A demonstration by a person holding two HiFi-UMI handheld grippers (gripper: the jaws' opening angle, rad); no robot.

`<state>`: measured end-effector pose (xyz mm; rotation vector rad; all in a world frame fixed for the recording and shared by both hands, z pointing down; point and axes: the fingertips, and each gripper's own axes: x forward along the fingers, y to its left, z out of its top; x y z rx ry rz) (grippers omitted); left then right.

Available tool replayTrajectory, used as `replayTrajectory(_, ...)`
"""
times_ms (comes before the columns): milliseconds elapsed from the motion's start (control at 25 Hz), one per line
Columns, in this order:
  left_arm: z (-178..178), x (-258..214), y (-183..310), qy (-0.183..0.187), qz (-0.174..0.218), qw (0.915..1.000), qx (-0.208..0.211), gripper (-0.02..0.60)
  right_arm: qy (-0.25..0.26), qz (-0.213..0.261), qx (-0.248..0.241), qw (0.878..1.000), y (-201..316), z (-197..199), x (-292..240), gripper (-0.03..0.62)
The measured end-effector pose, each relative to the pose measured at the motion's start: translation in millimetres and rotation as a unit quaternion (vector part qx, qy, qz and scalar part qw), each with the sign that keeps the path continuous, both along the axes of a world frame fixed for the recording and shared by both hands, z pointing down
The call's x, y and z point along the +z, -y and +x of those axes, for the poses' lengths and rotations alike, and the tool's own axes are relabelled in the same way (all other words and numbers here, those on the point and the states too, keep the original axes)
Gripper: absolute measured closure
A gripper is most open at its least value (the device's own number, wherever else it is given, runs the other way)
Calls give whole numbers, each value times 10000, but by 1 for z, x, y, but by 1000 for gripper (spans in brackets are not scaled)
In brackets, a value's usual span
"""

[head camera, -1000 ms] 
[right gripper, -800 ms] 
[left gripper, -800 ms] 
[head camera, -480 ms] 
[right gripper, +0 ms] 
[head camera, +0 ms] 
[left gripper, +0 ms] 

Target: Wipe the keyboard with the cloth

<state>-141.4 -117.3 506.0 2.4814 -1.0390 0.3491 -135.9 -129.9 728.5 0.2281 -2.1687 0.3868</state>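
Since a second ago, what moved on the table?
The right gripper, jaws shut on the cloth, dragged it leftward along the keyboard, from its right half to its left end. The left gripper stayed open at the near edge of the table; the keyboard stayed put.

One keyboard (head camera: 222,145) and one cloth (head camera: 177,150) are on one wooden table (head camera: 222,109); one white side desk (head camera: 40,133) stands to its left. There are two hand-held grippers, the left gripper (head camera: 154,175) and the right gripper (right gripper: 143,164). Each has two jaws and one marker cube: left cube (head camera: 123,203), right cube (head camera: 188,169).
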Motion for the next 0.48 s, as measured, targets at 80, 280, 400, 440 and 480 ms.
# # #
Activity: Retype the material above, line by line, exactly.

Solved problem:
A demonstration by a person holding two HiFi-UMI handheld grippers (gripper: the jaws' opening angle, rad); no robot.

`<state>`: measured end-effector pose (xyz mm; rotation vector rad; all in a world frame fixed for the recording and shared by both hands, z pointing down; point and axes: the fingertips, and each gripper's own axes: x forward along the fingers, y to its left, z out of its top; x y z rx ry rz) (grippers omitted); left then right.

Available tool replayTrajectory, used as `replayTrajectory(_, ...)`
"""
times_ms (comes before the columns): milliseconds elapsed from the motion's start (control at 25 Hz), one per line
Columns, in this order:
  left_arm: z (-178..178), x (-258..214), y (-183..310), qy (-0.183..0.187), qz (-0.174..0.218), qw (0.915..1.000), qx (-0.208..0.211), gripper (-0.02..0.60)
  right_arm: qy (-0.25..0.26), qz (-0.213..0.261), qx (-0.248..0.241), qw (0.878..1.000), y (-201..316), z (-197..199), x (-292..240), gripper (-0.03..0.62)
The measured end-effector pose, each relative to the pose measured at the motion's start: translation in millimetres and rotation as a unit quaternion (vector part qx, qy, qz and scalar part qw), each with the sign that keeps the path continuous, both along the axes of a world frame fixed for the recording and shared by both hands, z pointing down
The call's x, y and z point along the +z, -y and +x of those axes, for the poses' lengths and rotations alike, and the tool's own axes are relabelled in the same way (all other words and numbers here, those on the point and the states too, keep the original axes)
Gripper: absolute measured closure
A gripper is most open at its least value (the device's own number, wherever else it is given, runs the other way)
Calls give whole numbers, each value times 10000, but by 1 for z, x, y, but by 1000 for gripper (spans in brackets are not scaled)
In brackets, a value's usual span
"""

[head camera, -1000 ms] 
[right gripper, -800 ms] 
[left gripper, -800 ms] 
[head camera, -480 ms] 
[right gripper, +0 ms] 
[head camera, +0 ms] 
[left gripper, +0 ms] 

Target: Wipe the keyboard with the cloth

<state>-141.4 -117.3 506.0 2.4814 -1.0390 0.3491 -135.9 -129.9 728.5 0.2281 -2.1687 0.3868</state>
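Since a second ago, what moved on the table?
The right gripper, jaws shut on the cloth, dragged it leftward along the keyboard, from its right half to its left end. The left gripper stayed open at the near edge of the table; the keyboard stayed put.

One keyboard (head camera: 222,145) and one cloth (head camera: 177,150) are on one wooden table (head camera: 222,109); one white side desk (head camera: 40,133) stands to its left. There are two hand-held grippers, the left gripper (head camera: 154,175) and the right gripper (right gripper: 143,164). Each has two jaws and one marker cube: left cube (head camera: 123,203), right cube (head camera: 188,169).
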Motion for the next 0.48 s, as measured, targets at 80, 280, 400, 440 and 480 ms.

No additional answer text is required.